■ **Requirement**: What do the lines say from the start of the entries through the one containing "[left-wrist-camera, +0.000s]"? Repeat them exactly.

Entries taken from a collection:
^^^^^^^^^^^^^^^^

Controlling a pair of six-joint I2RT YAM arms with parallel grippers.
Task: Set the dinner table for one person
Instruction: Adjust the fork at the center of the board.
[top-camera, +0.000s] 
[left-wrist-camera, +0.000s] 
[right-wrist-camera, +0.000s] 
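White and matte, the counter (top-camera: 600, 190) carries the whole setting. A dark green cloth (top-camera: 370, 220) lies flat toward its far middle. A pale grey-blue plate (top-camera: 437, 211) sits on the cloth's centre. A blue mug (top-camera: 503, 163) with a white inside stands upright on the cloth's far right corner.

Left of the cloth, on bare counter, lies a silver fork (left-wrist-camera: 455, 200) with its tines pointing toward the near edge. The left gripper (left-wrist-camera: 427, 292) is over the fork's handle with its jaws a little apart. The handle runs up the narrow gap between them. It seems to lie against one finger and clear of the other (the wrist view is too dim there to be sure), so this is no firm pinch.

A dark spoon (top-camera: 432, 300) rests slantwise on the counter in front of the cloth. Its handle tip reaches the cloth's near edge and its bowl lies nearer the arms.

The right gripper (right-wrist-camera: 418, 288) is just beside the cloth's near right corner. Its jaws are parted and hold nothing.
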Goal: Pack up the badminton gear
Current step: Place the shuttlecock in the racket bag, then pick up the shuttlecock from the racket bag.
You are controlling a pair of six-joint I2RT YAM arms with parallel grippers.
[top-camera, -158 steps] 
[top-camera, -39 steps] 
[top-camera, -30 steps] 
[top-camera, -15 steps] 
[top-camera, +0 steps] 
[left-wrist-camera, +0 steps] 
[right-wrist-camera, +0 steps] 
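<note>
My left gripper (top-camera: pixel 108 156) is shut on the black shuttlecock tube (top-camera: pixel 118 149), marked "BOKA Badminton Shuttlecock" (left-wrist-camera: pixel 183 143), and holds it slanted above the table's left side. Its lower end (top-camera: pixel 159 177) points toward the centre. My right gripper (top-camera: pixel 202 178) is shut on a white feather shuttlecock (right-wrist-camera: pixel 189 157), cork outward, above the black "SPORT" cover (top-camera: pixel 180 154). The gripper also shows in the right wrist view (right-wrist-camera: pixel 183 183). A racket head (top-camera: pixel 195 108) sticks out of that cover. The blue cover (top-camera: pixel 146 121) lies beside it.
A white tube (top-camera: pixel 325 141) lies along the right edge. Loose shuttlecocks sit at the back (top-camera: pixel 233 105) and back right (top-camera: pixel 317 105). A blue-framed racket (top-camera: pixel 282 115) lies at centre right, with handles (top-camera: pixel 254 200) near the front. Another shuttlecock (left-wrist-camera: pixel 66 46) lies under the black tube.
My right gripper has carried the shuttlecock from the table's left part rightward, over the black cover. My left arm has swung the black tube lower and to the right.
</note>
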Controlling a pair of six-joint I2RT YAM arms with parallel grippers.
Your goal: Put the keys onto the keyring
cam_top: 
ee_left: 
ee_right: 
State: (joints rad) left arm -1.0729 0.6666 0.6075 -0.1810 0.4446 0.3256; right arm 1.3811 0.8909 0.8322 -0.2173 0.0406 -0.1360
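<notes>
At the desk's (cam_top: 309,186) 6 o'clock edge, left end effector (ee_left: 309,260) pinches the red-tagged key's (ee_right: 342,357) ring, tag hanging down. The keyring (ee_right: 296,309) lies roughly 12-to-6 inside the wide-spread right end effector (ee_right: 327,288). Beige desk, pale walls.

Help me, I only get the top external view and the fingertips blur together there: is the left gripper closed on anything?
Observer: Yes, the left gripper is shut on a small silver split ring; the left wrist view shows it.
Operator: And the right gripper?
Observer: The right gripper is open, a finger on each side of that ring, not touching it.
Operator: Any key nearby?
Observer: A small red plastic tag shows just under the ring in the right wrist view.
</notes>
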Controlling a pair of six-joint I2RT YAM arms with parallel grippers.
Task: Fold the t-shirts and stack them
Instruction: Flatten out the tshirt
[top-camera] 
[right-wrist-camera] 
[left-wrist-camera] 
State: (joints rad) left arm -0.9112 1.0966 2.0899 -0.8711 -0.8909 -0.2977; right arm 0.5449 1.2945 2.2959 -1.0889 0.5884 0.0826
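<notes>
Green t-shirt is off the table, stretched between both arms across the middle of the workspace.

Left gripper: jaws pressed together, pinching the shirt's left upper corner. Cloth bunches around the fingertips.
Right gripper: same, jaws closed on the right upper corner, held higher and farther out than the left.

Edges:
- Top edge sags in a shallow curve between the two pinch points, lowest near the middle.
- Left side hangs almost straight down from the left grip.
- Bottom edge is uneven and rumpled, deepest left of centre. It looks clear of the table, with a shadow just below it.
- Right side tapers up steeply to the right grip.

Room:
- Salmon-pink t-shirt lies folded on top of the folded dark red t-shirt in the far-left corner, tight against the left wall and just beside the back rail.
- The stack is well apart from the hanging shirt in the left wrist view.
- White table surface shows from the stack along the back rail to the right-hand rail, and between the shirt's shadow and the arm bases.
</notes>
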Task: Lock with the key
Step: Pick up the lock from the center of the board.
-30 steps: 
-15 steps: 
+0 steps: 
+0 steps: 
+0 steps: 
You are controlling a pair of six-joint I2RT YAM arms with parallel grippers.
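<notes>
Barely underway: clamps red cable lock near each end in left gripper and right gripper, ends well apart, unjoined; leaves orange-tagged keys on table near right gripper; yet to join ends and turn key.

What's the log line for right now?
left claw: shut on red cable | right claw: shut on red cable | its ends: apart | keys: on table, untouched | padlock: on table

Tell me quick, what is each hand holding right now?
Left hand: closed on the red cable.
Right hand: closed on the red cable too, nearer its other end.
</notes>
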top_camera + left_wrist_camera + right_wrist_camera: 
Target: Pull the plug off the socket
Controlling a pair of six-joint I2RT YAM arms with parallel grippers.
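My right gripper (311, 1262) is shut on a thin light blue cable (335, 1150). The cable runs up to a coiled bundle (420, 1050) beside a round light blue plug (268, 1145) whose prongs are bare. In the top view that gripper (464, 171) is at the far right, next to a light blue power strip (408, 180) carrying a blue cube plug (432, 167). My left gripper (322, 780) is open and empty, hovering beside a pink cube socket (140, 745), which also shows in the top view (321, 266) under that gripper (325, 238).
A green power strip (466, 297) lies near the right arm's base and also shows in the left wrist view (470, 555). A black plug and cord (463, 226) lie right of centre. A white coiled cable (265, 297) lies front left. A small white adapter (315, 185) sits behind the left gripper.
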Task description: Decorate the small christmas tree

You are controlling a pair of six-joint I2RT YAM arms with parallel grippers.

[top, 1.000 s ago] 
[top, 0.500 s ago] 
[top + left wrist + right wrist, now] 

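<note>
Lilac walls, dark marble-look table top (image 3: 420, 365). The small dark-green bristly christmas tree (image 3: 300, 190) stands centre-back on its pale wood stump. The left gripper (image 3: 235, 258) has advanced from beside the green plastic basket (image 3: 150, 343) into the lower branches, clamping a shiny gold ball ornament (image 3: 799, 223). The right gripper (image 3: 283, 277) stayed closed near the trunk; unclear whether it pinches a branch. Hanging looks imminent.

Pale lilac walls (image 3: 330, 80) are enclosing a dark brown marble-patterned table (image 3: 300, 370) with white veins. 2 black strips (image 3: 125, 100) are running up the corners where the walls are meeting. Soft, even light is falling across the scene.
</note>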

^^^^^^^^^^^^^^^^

■ **Expected answer**:
Controlling a pair of six-joint I2RT YAM arms with parallel grippers.
Task: Set the dinner table for one person
Instruction: Adjust the fork at the center of the board.
[top-camera, +0.000s] 
[left-wrist-camera, +0.000s] 

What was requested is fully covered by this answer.